What you are asked to do — Look through the entries and report how many lines include the word "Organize". Give the number alone.

Recorded information —
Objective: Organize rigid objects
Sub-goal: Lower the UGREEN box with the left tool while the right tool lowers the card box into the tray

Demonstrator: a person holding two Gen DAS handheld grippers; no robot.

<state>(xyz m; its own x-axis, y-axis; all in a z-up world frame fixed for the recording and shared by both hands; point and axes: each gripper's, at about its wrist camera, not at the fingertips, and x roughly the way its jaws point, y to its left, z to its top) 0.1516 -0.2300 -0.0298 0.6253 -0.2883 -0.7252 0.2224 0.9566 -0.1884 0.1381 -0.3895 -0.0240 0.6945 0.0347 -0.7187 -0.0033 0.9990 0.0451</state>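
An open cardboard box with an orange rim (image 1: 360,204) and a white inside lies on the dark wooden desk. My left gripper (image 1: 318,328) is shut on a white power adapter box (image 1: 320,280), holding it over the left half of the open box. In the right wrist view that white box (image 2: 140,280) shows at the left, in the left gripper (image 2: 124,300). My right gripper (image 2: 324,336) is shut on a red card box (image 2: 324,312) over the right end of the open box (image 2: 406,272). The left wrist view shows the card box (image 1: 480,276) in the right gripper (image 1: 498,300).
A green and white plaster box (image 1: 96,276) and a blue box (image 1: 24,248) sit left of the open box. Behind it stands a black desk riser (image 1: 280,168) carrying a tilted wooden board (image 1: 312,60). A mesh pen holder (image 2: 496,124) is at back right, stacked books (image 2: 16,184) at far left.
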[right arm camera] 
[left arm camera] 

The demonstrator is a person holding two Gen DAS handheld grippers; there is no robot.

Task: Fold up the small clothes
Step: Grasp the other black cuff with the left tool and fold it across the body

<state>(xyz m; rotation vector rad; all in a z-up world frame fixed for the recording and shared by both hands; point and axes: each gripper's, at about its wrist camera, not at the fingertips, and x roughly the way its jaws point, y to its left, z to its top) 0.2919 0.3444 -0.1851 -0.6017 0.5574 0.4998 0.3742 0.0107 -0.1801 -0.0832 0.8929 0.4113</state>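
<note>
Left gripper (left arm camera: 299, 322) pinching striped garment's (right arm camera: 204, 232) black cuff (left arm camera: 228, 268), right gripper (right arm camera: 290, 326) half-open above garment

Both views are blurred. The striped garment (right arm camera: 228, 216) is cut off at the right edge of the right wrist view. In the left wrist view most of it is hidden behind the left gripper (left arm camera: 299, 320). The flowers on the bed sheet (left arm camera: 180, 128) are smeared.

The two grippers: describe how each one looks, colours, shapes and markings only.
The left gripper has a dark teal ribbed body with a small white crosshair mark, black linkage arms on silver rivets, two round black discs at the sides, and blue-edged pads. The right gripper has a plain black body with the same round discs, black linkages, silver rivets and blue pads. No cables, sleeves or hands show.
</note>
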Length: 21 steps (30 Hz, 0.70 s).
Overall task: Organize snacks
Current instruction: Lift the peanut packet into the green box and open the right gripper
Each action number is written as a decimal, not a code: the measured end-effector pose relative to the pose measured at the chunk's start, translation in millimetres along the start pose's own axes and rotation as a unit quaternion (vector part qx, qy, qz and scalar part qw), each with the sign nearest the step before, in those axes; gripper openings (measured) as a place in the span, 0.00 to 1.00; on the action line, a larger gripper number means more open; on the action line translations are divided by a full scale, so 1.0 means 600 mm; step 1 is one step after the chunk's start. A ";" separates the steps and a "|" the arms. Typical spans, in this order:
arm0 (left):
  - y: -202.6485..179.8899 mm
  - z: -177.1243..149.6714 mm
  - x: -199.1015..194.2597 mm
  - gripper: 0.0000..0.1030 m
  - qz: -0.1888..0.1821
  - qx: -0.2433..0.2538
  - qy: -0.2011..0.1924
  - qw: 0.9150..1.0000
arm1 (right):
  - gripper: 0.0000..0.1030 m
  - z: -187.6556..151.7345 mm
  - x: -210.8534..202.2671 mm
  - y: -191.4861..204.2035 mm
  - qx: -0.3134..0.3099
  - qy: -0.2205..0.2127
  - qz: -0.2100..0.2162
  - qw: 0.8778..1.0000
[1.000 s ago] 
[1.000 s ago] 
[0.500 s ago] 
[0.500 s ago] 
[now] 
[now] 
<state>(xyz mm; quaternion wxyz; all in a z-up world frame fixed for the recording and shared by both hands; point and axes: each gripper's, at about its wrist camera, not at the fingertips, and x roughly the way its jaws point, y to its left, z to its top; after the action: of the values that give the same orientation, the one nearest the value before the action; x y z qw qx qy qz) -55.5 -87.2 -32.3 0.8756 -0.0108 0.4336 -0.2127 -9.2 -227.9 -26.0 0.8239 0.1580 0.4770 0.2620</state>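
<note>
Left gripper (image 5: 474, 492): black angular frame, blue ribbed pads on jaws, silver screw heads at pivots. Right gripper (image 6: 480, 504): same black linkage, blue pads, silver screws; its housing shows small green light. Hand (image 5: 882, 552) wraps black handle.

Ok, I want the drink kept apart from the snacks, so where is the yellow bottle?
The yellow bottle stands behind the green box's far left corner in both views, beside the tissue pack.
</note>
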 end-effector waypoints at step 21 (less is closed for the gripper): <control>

Exercise response — 2